While participants say the Biden talks are making progress toward a long-term debt-reduction strategy, the Gang of Six has been downgraded to a Gang of Five since Sen. Tom Coburn (R-Okla.) pulled out this week, citing an impasse with Democrats over how deeply to cut Medicare. Coburn described himself Thursday as being “on sabbatical” from the group. Some Republicans are pushing him to rejoin the effort, saying a bipartisan plan cannot win significant GOP support without his endorsement.
A meeting of the remaining Gang of Five — now two Republicans and three Democrats — was canceled Thursday, and the future of the effort is unclear, as attention has shifted to the negotiations led by Biden.
In addition to the political reasons for waiting to see whether the Biden talks produce an agreement, Conrad said there are procedural reasons as well.

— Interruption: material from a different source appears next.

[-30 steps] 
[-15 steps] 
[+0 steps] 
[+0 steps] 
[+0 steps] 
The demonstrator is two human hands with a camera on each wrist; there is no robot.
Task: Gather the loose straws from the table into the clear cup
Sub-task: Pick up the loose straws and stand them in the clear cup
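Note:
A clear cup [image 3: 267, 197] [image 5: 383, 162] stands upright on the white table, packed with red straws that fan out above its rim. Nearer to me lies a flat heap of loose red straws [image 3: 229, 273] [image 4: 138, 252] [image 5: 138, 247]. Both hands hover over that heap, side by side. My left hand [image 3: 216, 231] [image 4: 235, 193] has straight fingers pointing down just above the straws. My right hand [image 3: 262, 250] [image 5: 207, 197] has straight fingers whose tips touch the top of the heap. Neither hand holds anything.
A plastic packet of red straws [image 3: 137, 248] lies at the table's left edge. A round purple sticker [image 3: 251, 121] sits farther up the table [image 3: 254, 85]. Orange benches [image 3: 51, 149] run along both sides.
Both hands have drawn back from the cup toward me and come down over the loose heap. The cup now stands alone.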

Budget deals in 1990 and 1997 relied on a special fast-track process known as reconciliation to push debt-reduction plans through Congress, he said.
Reconciliation bills, which cannot be filibustered in the Senate, are authorized through a budget resolution. Approving a budget resolution now, Conrad said, could make it more difficult to use reconciliation and, therefore, to implement any bipartisan deal.
“We are going to have a budget at the end of the day here,” Conrad said. “But it makes no sense to run a partisan markup at this moment.”